These trees were found perched high on a mountainous region, the Dalarna province, where they were protected from logging and intrusion — but tempered by hundreds of years of harsh weather conditions, bridged between Norway and Sweden.

The discovery showed trees of 375, 5,660, 9,000 and 9,550 years old and everything displayed clear signs that they have the same genetic makeup as the trees above them. Since spruce trees can multiply with root penetrating braches, they can produce exact copies, or clones.

The tree now growing above the finding place and the wood pieces dating 9,550 years have the same genetic material. The actual has been tested by carbon-14 dating at a laboratory in Miami, Florida, USA.
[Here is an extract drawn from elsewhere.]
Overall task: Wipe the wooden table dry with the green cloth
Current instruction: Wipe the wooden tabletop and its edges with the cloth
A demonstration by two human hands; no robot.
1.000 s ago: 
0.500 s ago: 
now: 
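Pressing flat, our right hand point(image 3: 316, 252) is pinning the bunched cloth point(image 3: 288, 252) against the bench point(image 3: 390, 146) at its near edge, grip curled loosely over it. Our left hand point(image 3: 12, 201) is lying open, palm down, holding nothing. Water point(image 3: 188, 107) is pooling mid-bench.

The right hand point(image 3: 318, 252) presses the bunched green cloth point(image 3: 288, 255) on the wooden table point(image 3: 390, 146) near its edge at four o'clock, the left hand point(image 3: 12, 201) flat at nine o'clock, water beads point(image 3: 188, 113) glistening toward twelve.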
The old ones, contemplated:

The spirit of the old trees is what they bring to us, what experiences have passed in the movement of the planet and their watching presence, as our lives come and go. That turning is a meditation. As the leaves turn, so do ours, in the momentum of time. So in my experience, looking at trees, the spirit that lies within them, the young ones, the old ones — it’s about that contemplation of temporal beauty.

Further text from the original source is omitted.